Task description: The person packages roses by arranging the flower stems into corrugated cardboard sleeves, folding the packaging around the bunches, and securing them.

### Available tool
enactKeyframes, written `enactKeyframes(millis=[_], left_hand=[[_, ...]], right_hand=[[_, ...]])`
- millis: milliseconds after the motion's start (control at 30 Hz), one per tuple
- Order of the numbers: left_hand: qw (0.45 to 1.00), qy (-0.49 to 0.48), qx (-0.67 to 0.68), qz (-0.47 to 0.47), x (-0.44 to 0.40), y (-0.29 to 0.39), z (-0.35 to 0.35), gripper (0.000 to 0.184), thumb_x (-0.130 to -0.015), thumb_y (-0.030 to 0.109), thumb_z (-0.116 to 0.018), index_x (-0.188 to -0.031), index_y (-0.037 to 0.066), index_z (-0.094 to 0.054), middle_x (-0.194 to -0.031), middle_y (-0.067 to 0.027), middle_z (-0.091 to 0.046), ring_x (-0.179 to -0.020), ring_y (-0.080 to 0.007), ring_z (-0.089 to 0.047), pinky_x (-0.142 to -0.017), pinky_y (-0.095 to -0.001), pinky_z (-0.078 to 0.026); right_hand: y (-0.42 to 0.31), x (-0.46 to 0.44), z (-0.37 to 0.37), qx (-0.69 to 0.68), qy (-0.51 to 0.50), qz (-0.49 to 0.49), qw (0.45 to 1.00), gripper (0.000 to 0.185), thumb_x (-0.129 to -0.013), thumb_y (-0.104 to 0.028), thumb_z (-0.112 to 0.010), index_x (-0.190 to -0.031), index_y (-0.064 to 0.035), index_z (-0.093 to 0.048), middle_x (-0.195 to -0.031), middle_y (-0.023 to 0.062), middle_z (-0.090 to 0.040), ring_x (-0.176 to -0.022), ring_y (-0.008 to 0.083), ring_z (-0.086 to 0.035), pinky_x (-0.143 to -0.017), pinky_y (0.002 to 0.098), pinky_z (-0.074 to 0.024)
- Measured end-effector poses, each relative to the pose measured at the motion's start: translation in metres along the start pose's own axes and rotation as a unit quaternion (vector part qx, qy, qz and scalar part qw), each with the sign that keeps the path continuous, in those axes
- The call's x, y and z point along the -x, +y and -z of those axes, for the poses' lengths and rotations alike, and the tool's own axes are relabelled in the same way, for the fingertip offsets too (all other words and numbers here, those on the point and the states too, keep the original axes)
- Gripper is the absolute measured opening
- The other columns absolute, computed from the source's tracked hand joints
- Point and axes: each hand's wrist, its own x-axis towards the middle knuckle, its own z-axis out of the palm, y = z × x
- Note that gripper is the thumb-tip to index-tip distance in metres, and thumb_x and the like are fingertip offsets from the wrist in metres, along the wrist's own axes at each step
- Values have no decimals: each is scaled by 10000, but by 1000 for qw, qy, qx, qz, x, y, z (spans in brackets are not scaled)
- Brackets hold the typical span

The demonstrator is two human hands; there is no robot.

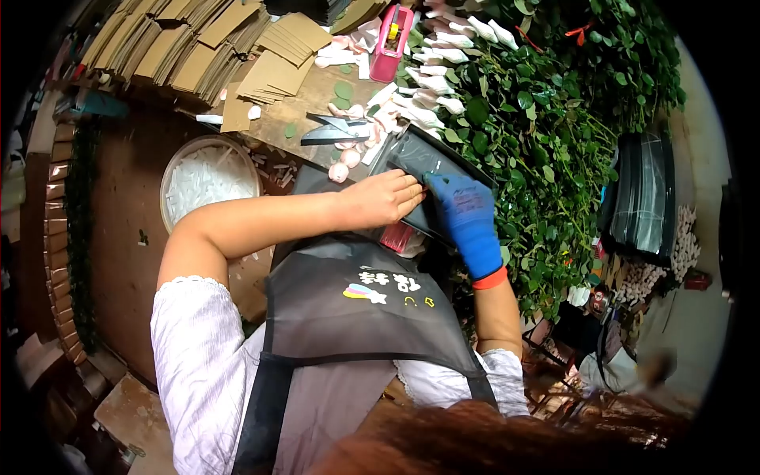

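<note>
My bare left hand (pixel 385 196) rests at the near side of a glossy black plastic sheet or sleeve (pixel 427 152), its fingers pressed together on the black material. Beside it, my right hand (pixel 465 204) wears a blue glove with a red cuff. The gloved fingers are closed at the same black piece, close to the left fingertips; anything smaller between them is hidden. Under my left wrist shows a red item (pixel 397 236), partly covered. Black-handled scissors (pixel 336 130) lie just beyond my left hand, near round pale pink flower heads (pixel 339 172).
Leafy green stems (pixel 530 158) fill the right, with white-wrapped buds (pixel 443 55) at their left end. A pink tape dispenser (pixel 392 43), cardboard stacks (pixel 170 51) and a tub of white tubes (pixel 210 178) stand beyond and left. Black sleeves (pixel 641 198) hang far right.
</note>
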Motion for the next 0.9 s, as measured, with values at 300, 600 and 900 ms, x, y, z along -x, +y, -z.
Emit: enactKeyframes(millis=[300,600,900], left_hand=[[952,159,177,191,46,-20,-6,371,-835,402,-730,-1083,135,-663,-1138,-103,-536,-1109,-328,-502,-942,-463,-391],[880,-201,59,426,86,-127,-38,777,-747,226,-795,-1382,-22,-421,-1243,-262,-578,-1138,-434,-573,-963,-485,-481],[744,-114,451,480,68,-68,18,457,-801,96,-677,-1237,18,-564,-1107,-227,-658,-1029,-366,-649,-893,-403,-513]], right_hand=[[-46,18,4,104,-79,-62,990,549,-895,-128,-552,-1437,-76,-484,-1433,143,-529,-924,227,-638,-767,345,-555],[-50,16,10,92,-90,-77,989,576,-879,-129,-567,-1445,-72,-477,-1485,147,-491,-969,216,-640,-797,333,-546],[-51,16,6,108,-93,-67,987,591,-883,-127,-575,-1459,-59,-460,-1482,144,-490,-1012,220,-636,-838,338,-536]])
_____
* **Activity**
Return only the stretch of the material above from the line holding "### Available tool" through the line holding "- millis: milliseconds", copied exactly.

* **Output of the exercise**
### Available tool
enactKeyframes, written `enactKeyframes(millis=[_], left_hand=[[_, ...]], right_hand=[[_, ...]])`
- millis: milliseconds after the motion's start (control at 30 Hz), one per tuple

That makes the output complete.